• _Work task_
Restate the listing exactly.

(Beginning of Source material)

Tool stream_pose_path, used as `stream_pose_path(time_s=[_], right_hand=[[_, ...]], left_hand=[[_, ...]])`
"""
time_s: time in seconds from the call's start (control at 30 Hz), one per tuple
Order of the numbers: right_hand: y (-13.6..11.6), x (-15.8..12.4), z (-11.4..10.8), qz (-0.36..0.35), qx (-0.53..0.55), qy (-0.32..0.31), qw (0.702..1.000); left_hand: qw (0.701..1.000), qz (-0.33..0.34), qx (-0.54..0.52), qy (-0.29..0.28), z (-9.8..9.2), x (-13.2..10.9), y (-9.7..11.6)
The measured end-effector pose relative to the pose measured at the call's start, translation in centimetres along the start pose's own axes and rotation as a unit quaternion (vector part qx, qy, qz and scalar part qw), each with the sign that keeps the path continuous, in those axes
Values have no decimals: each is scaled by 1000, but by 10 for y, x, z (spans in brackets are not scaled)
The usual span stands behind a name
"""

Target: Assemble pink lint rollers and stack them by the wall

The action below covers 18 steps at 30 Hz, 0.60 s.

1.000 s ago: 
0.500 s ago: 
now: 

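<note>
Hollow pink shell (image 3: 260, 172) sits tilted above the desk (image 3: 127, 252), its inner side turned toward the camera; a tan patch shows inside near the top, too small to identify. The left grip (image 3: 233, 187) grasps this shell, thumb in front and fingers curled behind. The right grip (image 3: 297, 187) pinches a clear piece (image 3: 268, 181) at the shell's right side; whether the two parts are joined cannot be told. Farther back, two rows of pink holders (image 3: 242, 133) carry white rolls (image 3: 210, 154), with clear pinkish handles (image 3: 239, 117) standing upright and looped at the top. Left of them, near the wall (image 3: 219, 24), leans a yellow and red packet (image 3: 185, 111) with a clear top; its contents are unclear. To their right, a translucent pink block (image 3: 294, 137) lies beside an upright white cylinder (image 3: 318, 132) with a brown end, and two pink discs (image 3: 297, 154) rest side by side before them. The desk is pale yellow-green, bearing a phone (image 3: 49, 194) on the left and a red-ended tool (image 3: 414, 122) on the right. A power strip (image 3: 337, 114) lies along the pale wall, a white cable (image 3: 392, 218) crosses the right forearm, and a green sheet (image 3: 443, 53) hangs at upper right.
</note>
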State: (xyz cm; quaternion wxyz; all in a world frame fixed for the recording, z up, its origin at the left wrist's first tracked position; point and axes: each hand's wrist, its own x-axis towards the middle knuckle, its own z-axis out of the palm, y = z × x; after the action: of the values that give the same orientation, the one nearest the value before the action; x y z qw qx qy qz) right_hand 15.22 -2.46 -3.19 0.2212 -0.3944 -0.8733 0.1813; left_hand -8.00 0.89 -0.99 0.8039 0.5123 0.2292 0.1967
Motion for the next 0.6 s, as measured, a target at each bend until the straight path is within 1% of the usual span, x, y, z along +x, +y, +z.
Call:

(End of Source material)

• _Response to this task_
Tool stream_pose_path, used as `stream_pose_path(time_s=[_], right_hand=[[_, ...]], left_hand=[[_, ...]])`
"""
time_s: time in seconds from the call's start (control at 30 Hz), one per tuple
Order of the numbers: right_hand: y (-13.6..11.6), x (-15.8..12.4), z (-11.4..10.8), qz (-0.36..0.35), qx (-0.53..0.55), qy (-0.32..0.31), qw (0.702..1.000); left_hand: qw (0.701..1.000), qz (-0.33..0.34), qx (-0.54..0.52), qy (-0.29..0.28), z (-9.8..9.2), x (-13.2..10.9), y (-9.7..11.6)
The measured end-effector pose relative to the pose measured at the call's start, translation in centimetres along the start pose's own axes and rotation as a unit quaternion (vector part qx, qy, qz and scalar part qw), each with the sign that keeps the path continuous, in those axes
Values have no decimals: each is scaled by 1000, but by 10 for y, x, z (spans in brackets are not scaled)
The usual span stands behind a name
"""

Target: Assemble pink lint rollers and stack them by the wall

The action below covers 18 steps at 30 Hz, 0.60 s.

1.000 s ago: 
0.500 s ago: 
now: 

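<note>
Hollow pink shell (image 3: 260, 172) sits tilted above the desk (image 3: 127, 252), its inner side turned toward the camera; a tan patch shows inside near the top, too small to identify. The left grip (image 3: 233, 187) grasps this shell, thumb in front and fingers curled behind. The right grip (image 3: 297, 187) pinches a clear piece (image 3: 268, 181) at the shell's right side; whether the two parts are joined cannot be told. Farther back, two rows of pink holders (image 3: 242, 133) carry white rolls (image 3: 210, 154), with clear pinkish handles (image 3: 239, 117) standing upright and looped at the top. Left of them, near the wall (image 3: 219, 24), leans a yellow and red packet (image 3: 185, 111) with a clear top; its contents are unclear. To their right, a translucent pink block (image 3: 294, 137) lies beside an upright white cylinder (image 3: 318, 132) with a brown end, and two pink discs (image 3: 297, 154) rest side by side before them. The desk is pale yellow-green, bearing a phone (image 3: 49, 194) on the left and a red-ended tool (image 3: 414, 122) on the right. A power strip (image 3: 337, 114) lies along the pale wall, a white cable (image 3: 392, 218) crosses the right forearm, and a green sheet (image 3: 443, 53) hangs at upper right.
</note>
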State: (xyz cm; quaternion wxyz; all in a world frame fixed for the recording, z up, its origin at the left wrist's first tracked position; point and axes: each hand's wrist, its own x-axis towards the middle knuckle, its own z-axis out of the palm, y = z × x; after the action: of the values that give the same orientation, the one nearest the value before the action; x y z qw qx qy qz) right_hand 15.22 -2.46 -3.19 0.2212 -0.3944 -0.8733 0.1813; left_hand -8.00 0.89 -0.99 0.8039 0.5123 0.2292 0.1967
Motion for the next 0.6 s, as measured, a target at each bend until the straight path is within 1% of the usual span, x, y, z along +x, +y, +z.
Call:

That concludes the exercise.